NEWTON (CBS) – Members of the Indigenous and Native American community held a ceremony near Newton City Hall Monday to mark Indigenous Peoples’ Day, just a short distance from where the Boston Marathon was being held.
The family of Ellison Brown received an award from the city at the event. Brown was a member of the Narragansett tribe and won the race in 1936 and 1939.
“My role and my purpose is to make sure that my uncle’s experience, the challenges that he went through in the early 1900s is brought to the forefront,” said Hiawatha Brown, great nephew of Ellison Brown.

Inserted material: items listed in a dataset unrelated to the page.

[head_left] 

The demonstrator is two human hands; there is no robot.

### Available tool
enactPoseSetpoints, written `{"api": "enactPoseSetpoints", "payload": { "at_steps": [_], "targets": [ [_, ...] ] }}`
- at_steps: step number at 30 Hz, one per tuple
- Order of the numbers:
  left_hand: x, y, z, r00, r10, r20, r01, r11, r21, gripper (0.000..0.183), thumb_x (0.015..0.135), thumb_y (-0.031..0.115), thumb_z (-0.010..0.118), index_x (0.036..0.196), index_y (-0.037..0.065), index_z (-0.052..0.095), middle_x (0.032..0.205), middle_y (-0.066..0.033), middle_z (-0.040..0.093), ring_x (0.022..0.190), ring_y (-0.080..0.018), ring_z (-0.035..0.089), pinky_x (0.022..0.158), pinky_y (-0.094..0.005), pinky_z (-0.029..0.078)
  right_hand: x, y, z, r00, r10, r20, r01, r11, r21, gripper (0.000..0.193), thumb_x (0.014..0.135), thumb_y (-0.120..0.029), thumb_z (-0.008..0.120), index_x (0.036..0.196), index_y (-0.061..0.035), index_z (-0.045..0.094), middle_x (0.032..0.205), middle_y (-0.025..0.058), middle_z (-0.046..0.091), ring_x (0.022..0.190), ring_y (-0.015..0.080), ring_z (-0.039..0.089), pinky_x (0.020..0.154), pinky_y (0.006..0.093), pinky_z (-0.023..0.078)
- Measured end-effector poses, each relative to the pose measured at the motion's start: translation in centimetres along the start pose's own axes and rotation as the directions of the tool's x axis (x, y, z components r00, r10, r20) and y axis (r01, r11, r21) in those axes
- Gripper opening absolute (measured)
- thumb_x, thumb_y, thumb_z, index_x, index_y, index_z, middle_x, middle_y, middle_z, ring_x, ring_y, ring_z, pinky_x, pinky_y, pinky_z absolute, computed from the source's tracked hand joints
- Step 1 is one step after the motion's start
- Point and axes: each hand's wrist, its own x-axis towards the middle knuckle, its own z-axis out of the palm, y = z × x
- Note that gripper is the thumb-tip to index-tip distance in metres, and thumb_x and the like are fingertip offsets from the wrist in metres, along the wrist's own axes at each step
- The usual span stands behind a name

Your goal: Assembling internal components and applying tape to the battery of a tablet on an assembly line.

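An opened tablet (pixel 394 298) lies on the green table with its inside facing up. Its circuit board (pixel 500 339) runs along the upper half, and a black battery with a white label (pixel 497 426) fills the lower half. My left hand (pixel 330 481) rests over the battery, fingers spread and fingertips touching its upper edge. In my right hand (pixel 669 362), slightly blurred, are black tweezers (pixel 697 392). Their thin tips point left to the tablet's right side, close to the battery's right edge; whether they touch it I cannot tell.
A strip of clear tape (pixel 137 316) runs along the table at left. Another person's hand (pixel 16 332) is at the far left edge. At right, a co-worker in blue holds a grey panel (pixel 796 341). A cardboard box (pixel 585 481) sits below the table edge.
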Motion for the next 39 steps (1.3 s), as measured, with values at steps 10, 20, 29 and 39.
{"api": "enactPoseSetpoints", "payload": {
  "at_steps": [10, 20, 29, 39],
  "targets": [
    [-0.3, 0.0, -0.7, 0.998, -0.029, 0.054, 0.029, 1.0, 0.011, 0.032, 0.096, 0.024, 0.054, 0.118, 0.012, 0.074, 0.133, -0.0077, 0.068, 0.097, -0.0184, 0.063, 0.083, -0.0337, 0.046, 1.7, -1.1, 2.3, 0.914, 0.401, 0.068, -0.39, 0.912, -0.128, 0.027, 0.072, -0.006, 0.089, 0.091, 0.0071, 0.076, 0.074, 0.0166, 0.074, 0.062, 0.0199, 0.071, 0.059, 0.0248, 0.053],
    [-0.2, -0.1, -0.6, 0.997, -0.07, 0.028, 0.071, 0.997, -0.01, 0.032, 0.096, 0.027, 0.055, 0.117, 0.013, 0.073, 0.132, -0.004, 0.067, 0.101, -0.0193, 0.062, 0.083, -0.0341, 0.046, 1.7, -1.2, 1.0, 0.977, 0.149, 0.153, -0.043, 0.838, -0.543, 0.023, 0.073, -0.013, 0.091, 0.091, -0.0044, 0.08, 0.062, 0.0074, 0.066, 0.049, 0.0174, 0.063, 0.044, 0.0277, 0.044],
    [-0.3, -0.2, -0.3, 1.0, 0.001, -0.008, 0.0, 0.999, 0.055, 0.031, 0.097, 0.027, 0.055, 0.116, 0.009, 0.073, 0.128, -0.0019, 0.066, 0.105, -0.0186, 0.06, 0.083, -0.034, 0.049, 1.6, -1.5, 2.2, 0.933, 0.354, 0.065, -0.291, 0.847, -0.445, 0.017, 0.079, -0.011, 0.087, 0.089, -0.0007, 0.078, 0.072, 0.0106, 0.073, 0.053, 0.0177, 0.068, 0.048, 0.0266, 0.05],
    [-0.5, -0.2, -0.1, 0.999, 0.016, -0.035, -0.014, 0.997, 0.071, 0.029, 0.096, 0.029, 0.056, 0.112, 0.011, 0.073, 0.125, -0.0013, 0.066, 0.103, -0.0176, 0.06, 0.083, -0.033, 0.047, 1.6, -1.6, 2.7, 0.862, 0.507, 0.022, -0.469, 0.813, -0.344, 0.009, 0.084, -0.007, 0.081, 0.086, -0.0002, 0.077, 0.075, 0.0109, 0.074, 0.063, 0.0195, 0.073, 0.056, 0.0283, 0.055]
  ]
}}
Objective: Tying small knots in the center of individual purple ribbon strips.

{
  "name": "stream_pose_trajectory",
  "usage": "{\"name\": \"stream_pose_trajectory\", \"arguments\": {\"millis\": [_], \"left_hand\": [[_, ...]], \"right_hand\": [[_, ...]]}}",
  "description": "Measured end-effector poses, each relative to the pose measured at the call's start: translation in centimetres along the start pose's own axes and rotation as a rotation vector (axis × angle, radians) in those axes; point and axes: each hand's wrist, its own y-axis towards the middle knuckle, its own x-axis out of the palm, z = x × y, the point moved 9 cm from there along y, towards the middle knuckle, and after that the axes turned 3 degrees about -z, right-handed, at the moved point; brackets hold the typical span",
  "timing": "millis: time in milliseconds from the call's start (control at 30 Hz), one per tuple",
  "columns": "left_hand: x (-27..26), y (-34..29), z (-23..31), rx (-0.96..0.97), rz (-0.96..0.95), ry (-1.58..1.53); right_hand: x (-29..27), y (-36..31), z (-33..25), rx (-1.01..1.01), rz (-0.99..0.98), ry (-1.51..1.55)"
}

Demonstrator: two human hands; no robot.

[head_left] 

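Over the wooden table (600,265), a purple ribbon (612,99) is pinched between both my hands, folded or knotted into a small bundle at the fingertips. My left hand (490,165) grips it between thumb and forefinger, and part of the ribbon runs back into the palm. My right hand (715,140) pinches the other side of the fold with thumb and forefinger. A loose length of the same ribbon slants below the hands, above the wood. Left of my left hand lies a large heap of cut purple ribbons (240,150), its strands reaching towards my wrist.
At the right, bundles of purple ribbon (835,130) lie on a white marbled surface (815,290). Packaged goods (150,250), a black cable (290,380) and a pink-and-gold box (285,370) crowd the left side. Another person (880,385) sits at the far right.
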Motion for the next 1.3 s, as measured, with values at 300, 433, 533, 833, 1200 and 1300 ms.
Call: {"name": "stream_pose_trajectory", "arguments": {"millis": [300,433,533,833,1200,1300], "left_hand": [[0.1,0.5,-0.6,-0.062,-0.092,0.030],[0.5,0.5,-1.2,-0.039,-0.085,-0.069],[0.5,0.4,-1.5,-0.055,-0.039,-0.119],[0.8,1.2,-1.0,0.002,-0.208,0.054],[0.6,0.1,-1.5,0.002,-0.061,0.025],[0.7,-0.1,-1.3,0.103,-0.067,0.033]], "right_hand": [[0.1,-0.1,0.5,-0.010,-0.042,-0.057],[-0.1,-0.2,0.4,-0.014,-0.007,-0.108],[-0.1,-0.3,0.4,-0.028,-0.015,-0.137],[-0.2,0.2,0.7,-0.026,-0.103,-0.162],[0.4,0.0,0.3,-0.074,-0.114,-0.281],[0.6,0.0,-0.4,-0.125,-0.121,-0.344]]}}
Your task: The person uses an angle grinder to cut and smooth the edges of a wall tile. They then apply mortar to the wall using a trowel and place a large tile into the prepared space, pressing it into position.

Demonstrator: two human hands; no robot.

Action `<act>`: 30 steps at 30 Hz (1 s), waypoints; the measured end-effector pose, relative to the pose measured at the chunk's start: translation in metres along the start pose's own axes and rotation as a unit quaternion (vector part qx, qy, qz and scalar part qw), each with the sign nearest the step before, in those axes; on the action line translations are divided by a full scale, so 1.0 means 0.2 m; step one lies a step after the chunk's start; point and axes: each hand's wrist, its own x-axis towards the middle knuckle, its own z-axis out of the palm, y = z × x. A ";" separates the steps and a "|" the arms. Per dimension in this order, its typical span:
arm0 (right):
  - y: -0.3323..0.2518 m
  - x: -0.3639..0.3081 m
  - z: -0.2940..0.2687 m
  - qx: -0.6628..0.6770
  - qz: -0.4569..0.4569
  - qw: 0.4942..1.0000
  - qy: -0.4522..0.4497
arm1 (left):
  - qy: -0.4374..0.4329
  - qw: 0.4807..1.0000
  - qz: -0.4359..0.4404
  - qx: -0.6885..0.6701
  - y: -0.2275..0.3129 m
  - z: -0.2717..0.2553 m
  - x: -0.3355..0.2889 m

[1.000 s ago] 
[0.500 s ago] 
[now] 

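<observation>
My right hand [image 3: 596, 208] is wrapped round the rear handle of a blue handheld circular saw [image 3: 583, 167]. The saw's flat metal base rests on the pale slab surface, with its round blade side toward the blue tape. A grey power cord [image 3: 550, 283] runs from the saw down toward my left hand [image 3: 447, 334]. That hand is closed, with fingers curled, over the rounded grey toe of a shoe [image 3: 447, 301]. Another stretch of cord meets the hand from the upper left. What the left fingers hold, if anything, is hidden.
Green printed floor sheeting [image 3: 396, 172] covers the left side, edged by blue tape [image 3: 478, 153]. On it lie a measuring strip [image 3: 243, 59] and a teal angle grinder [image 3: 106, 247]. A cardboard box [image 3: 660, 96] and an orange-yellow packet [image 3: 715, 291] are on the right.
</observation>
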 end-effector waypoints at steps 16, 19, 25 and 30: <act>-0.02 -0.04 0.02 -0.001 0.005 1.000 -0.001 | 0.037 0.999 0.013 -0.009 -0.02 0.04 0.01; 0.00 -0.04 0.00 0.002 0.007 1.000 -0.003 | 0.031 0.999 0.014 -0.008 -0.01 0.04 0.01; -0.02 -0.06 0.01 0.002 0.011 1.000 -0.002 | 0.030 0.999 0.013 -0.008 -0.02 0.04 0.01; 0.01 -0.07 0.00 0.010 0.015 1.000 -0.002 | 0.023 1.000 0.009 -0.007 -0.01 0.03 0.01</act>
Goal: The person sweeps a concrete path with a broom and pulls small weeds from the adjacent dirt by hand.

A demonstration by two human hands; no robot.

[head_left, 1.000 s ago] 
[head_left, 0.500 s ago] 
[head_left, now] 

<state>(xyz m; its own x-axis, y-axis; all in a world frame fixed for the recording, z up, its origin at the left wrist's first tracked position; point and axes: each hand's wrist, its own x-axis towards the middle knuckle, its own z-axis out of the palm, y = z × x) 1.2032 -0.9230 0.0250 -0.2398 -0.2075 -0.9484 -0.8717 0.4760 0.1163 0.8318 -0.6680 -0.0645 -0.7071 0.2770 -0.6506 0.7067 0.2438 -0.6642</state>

Back in August, the Boston Athletic Association apologized for holding the marathon on Indigenous Peoples’ Day this year.
The BAA said it did not intend to take away from celebrations for the Indigenous and Native American Community when it rescheduled the race from its traditional April date to October 11, due to the pandemic.
“We extend our sincere apologies to all Indigenous people who have felt unheard or feared the importance of Indigenous Peoples’ Day would be erased. We are sorry,” the BAA said August 27.
Boston observed Indigenous Peoples’ Day instead of Columbus Day for the first time Monday, a week after Acting Mayor Kim Janey signed an executive order making the change.
Columbus Day is still a federal holiday but there has been a growing movement to have it replaced with Indigenous Peoples’ Day. Cambridge and Somerville have also adopted the holiday in Massachusetts.